Comment transformer un passé heureux en un présent joyeux. Sophie et son mari ont décidé de sortir davantage ensemble. Mais la transition n’est pas aisée. Pour cette enseignante, c’est un moment dangereux pour les couples. « Si les enfants ont été le ciment du couple, l’échafaudage risque de s’écrouler dès leur départ. Il y a beaucoup de parents qui se séparent à ce moment-là parce qu’ils n’ont plus rien à se dire, plus rien à partager. »

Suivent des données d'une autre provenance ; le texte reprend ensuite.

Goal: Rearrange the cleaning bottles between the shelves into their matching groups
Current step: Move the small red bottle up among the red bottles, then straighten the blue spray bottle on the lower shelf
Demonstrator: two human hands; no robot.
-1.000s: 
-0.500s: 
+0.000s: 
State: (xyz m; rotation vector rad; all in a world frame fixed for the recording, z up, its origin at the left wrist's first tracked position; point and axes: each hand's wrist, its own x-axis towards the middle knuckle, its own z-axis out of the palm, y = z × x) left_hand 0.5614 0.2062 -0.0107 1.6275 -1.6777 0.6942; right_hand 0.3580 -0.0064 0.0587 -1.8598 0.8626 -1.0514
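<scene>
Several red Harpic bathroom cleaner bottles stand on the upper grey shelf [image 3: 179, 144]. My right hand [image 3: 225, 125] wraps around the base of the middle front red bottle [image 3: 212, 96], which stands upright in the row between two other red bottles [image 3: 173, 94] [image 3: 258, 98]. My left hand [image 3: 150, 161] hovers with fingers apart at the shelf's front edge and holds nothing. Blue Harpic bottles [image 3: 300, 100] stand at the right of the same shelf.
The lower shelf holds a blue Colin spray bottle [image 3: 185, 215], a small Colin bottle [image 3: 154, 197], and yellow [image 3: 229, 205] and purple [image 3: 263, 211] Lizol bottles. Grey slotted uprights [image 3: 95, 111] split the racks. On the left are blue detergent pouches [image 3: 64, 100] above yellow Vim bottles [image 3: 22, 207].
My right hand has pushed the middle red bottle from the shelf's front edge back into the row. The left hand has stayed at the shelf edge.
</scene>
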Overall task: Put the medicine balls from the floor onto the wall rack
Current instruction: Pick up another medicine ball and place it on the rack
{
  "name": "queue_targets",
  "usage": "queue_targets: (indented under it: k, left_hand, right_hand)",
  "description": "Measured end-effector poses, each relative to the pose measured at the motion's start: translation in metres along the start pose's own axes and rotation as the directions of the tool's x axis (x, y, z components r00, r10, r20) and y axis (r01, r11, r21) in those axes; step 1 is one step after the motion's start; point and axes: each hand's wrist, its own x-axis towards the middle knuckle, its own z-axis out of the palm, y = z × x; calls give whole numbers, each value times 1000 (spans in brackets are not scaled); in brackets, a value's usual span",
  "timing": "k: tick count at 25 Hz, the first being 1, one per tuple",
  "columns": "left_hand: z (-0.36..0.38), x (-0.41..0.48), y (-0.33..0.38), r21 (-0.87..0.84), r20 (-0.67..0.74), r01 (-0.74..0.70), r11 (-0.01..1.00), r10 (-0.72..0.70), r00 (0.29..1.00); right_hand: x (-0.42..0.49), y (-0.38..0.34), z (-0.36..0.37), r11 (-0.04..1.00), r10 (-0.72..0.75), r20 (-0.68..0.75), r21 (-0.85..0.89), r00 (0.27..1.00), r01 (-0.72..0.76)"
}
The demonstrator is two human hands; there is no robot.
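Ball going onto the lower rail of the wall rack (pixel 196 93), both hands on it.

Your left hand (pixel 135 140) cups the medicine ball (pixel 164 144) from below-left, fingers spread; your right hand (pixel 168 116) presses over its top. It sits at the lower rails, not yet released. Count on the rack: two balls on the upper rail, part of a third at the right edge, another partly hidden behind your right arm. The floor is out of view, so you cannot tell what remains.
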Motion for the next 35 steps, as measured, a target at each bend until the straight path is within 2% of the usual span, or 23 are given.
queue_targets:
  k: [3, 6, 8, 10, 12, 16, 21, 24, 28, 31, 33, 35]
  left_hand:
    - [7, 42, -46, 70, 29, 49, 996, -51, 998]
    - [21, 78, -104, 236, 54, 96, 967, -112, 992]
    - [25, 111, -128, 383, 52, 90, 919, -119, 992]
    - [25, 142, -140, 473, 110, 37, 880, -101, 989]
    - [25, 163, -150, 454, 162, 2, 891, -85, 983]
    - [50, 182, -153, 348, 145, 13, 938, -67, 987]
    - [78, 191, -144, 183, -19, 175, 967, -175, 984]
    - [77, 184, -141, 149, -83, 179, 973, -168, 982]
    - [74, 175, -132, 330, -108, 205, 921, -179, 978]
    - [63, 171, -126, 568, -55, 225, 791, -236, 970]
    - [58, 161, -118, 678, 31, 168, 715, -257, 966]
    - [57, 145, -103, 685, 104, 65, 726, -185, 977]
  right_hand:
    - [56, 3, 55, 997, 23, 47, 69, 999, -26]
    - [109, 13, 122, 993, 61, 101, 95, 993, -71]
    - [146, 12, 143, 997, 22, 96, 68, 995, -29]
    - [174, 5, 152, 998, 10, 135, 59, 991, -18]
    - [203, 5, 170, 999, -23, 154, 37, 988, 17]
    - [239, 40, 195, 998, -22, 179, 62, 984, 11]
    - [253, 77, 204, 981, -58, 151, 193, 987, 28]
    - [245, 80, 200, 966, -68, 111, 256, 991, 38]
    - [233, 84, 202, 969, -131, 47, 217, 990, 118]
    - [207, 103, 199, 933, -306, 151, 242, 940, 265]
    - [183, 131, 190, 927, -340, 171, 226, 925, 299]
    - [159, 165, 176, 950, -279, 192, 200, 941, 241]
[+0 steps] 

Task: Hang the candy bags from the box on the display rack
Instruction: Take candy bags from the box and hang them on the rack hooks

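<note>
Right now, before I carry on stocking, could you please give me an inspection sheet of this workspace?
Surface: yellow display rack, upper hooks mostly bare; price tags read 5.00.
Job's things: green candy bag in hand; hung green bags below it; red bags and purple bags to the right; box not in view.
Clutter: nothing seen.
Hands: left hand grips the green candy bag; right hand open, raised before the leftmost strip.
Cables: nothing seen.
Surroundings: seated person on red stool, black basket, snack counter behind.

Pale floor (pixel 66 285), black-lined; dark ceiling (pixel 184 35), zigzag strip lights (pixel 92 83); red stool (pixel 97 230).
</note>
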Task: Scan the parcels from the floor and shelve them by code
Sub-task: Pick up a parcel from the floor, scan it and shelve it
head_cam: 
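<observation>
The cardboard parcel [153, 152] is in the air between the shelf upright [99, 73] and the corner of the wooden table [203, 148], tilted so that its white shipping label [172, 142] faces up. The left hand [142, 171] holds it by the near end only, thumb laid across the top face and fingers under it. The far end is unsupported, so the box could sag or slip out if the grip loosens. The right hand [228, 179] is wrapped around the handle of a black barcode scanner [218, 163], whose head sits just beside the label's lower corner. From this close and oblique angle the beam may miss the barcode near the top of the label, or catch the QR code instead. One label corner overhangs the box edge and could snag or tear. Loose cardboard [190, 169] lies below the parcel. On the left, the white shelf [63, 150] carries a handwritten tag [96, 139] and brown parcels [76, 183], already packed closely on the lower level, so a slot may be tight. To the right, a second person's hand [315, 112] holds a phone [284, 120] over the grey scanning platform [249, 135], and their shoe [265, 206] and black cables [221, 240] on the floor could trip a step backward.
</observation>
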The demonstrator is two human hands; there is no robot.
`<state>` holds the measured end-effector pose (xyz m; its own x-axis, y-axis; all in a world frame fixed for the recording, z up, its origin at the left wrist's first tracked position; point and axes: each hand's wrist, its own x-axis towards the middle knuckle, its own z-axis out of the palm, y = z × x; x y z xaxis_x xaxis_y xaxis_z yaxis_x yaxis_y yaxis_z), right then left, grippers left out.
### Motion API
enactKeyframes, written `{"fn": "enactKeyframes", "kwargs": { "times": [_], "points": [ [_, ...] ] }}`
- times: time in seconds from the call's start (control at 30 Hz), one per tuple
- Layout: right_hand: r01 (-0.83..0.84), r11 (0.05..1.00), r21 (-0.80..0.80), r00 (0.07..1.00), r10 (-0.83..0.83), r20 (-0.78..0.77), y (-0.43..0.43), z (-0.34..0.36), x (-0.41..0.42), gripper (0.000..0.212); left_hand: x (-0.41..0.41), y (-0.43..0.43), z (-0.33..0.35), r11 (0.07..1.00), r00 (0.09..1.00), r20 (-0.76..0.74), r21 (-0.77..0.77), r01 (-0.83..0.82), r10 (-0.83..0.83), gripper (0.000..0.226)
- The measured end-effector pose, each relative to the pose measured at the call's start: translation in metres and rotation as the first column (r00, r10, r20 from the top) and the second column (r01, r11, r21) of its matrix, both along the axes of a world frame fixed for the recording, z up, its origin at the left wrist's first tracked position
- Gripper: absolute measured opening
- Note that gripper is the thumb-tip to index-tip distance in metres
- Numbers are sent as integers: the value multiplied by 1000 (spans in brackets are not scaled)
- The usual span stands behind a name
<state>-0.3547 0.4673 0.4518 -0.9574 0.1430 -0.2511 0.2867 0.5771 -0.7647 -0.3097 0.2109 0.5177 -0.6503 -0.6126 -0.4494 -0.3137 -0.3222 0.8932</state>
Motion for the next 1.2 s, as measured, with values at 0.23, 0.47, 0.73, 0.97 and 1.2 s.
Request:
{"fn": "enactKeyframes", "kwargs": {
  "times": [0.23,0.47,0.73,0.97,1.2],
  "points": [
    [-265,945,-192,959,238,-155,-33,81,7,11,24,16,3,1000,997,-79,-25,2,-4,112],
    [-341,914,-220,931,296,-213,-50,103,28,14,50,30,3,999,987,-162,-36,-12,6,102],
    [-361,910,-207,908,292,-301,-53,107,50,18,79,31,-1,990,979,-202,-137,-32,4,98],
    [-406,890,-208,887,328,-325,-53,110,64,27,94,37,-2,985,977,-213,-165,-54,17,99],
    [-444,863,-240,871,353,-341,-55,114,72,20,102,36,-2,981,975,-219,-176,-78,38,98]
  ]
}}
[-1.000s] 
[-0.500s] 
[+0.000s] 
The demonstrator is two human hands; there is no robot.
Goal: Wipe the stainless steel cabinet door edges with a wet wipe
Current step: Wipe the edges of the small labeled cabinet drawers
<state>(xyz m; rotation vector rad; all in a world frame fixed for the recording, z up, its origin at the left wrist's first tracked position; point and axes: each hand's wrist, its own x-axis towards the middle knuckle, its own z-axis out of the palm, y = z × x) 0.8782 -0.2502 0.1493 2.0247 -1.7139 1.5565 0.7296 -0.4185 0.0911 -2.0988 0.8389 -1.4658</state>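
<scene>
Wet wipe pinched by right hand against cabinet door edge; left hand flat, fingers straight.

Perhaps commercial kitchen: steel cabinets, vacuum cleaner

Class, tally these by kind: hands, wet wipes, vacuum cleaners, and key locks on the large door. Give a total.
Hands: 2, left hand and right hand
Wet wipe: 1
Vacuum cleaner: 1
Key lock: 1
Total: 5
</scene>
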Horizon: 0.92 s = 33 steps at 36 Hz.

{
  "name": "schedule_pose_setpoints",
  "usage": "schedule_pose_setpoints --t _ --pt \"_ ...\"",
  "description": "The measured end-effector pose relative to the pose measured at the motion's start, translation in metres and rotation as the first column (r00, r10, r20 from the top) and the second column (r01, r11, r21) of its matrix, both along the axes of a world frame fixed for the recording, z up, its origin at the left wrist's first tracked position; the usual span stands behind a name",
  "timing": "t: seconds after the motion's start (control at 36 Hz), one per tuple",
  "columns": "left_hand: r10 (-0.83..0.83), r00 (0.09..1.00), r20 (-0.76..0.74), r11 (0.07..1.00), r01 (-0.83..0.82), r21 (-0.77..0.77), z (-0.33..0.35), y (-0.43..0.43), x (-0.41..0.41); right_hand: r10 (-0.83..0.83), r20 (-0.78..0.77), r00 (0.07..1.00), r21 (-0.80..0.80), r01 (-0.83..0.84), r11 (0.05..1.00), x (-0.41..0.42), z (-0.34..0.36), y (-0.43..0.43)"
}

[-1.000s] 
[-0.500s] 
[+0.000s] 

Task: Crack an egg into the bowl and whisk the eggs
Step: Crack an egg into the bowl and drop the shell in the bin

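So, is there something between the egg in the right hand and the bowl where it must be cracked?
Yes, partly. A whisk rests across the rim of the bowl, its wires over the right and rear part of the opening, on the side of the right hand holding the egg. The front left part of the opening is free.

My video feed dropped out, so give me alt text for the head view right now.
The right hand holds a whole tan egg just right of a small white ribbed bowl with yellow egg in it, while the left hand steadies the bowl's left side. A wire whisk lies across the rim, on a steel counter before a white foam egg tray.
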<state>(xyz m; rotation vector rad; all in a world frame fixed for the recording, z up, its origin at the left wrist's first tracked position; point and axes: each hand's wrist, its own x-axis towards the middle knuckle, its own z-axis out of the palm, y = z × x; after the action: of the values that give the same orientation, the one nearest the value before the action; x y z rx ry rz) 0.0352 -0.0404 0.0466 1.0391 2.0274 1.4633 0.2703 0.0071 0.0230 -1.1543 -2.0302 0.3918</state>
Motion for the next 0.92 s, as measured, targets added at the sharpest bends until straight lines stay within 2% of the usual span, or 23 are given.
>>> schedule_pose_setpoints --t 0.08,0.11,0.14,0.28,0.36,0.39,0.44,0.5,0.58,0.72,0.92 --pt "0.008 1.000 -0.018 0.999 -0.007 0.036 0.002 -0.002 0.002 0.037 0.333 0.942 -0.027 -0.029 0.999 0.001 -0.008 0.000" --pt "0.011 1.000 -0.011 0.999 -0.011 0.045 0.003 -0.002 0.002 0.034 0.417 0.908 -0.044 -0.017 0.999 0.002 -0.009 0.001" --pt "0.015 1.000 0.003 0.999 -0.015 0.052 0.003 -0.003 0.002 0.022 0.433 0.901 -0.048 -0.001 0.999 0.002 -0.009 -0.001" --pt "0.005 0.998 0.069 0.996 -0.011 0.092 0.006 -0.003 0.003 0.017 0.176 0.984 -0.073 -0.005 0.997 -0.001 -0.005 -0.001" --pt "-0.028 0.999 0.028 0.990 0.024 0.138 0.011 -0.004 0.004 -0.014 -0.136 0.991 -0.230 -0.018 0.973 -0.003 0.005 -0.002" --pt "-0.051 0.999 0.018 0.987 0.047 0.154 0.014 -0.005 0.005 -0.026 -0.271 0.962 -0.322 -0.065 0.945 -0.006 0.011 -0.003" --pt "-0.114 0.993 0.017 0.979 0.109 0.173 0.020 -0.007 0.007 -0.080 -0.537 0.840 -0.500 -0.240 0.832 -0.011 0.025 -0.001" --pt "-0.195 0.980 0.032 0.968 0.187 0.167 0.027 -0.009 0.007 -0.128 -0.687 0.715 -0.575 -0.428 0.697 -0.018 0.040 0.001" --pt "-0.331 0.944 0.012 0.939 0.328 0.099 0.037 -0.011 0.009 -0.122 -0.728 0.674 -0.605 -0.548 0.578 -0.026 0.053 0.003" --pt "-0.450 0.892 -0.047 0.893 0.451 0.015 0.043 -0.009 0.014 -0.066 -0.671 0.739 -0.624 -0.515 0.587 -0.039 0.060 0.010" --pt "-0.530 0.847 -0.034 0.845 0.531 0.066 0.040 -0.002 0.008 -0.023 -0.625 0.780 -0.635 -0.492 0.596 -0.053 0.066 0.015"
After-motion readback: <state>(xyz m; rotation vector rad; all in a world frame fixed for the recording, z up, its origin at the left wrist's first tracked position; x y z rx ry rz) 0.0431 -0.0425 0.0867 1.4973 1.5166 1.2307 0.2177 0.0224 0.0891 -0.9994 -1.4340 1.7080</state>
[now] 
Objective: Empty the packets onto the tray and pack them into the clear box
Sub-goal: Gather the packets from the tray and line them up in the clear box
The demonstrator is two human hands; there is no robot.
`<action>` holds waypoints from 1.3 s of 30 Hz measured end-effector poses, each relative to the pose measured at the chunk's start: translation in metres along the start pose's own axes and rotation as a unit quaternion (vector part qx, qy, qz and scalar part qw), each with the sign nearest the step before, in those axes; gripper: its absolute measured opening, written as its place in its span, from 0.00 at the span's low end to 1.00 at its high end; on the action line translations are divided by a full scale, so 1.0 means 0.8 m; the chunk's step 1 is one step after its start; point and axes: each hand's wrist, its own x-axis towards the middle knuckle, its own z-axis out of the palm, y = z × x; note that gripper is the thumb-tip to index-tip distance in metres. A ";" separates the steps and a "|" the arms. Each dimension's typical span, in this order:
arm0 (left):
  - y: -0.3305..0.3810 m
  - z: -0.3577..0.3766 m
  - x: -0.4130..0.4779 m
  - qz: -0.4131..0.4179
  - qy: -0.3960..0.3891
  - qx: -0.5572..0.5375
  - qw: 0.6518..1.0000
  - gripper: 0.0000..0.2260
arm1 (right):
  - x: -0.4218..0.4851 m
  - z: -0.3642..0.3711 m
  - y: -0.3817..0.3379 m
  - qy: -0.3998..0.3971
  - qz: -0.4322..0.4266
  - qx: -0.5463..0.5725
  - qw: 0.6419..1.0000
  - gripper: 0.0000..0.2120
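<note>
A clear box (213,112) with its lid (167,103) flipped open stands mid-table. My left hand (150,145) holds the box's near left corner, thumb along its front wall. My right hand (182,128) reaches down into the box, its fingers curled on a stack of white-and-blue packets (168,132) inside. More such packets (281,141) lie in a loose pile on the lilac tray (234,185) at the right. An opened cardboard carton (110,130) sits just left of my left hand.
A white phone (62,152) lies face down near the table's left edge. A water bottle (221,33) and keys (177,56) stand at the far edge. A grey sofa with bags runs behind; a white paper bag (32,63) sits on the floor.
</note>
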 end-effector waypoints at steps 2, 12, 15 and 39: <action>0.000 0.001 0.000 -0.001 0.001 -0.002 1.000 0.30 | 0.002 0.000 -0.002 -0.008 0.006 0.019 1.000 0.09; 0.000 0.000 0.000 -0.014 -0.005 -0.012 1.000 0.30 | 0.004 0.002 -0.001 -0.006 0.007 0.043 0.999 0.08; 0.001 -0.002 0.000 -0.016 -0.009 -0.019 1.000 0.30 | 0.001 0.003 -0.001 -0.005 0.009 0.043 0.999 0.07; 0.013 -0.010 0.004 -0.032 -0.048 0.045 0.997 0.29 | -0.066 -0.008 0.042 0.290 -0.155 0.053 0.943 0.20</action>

… TRISTESSE PUIS SOULAGEMENT
Passé un temps d'adaptation, la plupart des parents s'accommodent du départ de leurs enfants, voire sont soulagés. Ils ont le sentiment du devoir accompli. Heureux d’avoir conduit leurs adolescents, devenus de jeunes adultes, aux portes de l'autonomie. C’est le cas de Mylène, 59 ans, qui se souvient encore du départ de Fred, 32 ans, pour Singapour, ensuite d’Harold, 24 ans, pour la Grande-Bretagne, tous deux happés par une vie estudiantine riche et ambitieuse.
Aujourd’hui, Mylène est assez fière de la réussite de ses deux garçons. Toutefois, elle ressent toujours une inquiétude pour l’aîné, essentiellement liée à l’éloignement géographique. Jusqu’à maintenant, Mylène et son époux ont toujours le besoin d’être rassurés sur le bien-être de leur fils parti il y a huit ans déjà. Bien sûr, les conversations avec caméra sur Internet sont fréquentes, indispensables, mais rien ne remplace le contact réel, l’envie de se voir et d’être complètement apaisé.

Corinne Le Brun

EN BREF

Les parents doivent se détacher progressivement de leur rôle de protecteur. Ni trop loin ni trop près. D'autres - amis, amours - prennent peu à peu le relais. Certains parents se sentent inutiles, voire jugent les adolescents ingrats. La fonction parentale évolue, devient un appui au cas où cela serait nécessaire, une présence qui est faite non pas de quotidien mais de moments ponctuels tout aussi agréables, dans un soutien affectif solide. Une relation plus égalitaire s’installe. Elle ne va pas durer si longtemps que cela parce que les rapports vont se ré-inverser dans la dernière partie de la vie des parents, lorsque les enfants seront amenés à s’occuper d’eux.